Alex Carson | Tuesday, November 11, 2014
When I sit down and look back at my first week at Notre Dame, some 15 months ago now, a few memories stand out. Like everyone, I have great memories of serenading and Domerfest during Frosh-O and like any O’Neill guy, I will always remember my late-night, first-week interview. And, of course, it’s impossible to forget the 3:30 a.m. Grotto visit I made with my roommate that I barely knew on a balmy August night.
Perhaps, though, the memory that stands out most is being asked a seemingly simple question during the “getting to know you” part of the week.
“What is your guilty pleasure?”
I was in the middle of the room so I had some time to ponder my answer. I knew I wanted it to be thoughtful, more than a joke, but not something that would immediately weird out the people I would be intrinsically linked to for life. After a few moments, it came to me.
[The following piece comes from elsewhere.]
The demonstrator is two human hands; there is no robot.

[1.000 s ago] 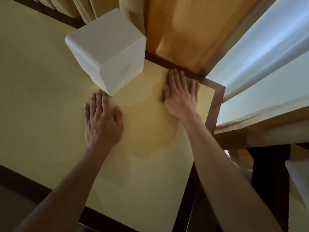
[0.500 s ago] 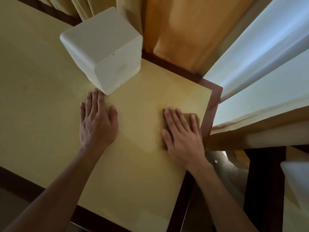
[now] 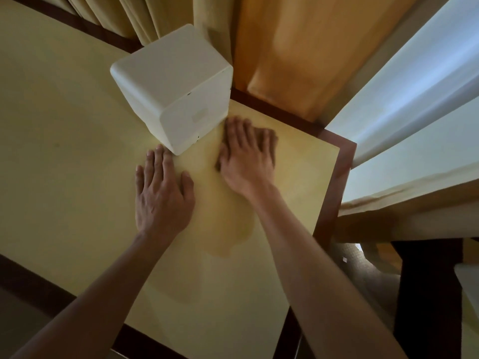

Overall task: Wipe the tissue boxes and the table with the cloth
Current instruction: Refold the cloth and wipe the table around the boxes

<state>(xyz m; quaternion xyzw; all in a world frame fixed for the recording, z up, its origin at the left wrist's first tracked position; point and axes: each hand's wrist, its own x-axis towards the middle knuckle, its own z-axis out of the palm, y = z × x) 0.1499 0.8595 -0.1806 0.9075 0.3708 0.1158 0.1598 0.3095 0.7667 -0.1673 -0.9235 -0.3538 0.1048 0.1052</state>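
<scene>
A white cube-shaped tissue box [image 3: 172, 89] stands near the far edge of the yellow table [image 3: 64, 156]. My right hand [image 3: 246, 156] lies flat with straight fingers on a brown cloth [image 3: 269, 134], pressing it to the tabletop just right of the box. Only the cloth's edges show past my fingers and thumb. My left hand [image 3: 162, 193] rests flat on the table, fingertips close to the box's near corner. A darker damp patch [image 3: 228, 226] spreads on the tabletop between my forearms.
The table has a dark brown rim [image 3: 334, 187] along its right and near edges. Yellow and orange curtains [image 3: 298, 47] hang behind the box. A pale bed surface [image 3: 414, 141] lies to the right, beyond a narrow gap.
My right hand has slid the cloth from the table's right edge up and left, close beside the tissue box. My left hand has stayed flat in place.
</scene>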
I consider myself to be a fan of a good musical – it’s fun, the tunes are typically catchy and I’ll always have a soft spot for the idea of telling a story through songs.
One of my favorite movies? “Moulin Rouge!.” It’s so perfect. I could go further into detail about how awesome it is but I have a limit on words here.
But then I realized that I have absolutely no “guilt” at all about liking musicals and “Moulin Rouge!” — and that I was simply substituting “something that isn’t masculine” for “guilty pleasure” because it happened to be a more convenient definition. Is that wrong of me? I’m not sure.
But what does it say about our society if it is so convenient to make this change, so convenient to draw a comparison between something we feel “guilty” about and simply something that we are not expected to enjoy?
So let’s go back to the question that spurned this whole train of thought.
What are my “guilty” pleasures? Well, to start, musicals and “Moulin Rouge!.” But we’ve talked about those. How about my love of Cher Lloyd’s music? Or how I, from time to time, listen to Radio Disney when I’m back home in Indianapolis. Perhaps I could talk about my love of those daytime, “tabloid” television programs — you know, “Maury” and “Jerry Springer” — because from time to time, it’s nice to be reassured that, yeah, you generally have things together.
These are all things that are a part of who I am – and to tell you the truth, no, I’m not feeling guilty in the slightest about enjoying any of these things.
If you really think about it, shouldn’t a “guilty” pleasure really be more than liking certain music or television shows? So let’s stop hiding those things that are really inconsequential, the things that make up part of who we are.
I like Cher Lloyd and musicals and watching guys dance around after being told they “are NOT the father.”
It’s not like I enjoy stealing candy from babies.